*** Given data ***

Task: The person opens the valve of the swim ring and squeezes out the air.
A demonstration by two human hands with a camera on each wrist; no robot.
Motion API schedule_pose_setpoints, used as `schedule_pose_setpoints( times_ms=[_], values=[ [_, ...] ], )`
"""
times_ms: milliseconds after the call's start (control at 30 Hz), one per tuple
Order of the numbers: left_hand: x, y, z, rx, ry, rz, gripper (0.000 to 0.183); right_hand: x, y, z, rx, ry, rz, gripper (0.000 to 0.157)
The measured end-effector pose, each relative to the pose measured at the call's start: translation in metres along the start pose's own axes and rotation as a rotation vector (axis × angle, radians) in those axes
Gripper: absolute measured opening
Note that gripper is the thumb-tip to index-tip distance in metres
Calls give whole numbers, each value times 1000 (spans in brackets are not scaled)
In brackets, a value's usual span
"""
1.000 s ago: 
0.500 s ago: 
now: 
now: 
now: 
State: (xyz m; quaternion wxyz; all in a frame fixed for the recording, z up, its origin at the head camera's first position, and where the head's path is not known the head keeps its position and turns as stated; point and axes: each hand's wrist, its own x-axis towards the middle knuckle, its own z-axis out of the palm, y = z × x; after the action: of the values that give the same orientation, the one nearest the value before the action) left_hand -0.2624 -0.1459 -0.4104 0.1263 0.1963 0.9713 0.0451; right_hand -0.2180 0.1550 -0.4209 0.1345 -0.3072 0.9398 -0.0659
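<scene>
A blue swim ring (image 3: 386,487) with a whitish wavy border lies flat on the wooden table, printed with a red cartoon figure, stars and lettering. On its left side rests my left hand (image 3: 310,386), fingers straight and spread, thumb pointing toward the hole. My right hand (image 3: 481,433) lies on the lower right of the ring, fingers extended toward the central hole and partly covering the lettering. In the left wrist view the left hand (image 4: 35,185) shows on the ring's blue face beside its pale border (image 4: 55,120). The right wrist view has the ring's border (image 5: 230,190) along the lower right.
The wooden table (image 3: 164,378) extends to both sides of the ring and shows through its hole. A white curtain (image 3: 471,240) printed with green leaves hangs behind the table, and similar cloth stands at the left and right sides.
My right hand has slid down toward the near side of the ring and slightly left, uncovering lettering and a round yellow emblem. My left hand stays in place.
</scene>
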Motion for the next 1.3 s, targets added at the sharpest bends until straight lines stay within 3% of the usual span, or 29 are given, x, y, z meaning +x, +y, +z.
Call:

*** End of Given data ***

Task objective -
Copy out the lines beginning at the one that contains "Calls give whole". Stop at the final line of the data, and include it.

Written solution -
Calls give whole numbers, each value times 1000 (spans in brackets are not scaled)
In brackets, a value's usual span
"""
1.000 s ago: 
0.500 s ago: 
now: 
now: 
now: 
State: (xyz m; quaternion wxyz; all in a frame fixed for the recording, z up, its origin at the head camera's first position, and where the head's path is not known the head keeps its position and turns as stated; point and axes: each hand's wrist, its own x-axis towards the middle knuckle, its own z-axis out of the palm, y = z × x; after the action: of the values that give the same orientation, the one nearest the value before the action) left_hand -0.2624 -0.1459 -0.4104 0.1263 0.1963 0.9713 0.0451; right_hand -0.2180 0.1550 -0.4209 0.1345 -0.3072 0.9398 -0.0659
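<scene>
A blue swim ring (image 3: 386,487) with a whitish wavy border lies flat on the wooden table, printed with a red cartoon figure, stars and lettering. On its left side rests my left hand (image 3: 310,386), fingers straight and spread, thumb pointing toward the hole. My right hand (image 3: 481,433) lies on the lower right of the ring, fingers extended toward the central hole and partly covering the lettering. In the left wrist view the left hand (image 4: 35,185) shows on the ring's blue face beside its pale border (image 4: 55,120). The right wrist view has the ring's border (image 5: 230,190) along the lower right.
The wooden table (image 3: 164,378) extends to both sides of the ring and shows through its hole. A white curtain (image 3: 471,240) printed with green leaves hangs behind the table, and similar cloth stands at the left and right sides.
My right hand has slid down toward the near side of the ring and slightly left, uncovering lettering and a round yellow emblem. My left hand stays in place.
</scene>
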Motion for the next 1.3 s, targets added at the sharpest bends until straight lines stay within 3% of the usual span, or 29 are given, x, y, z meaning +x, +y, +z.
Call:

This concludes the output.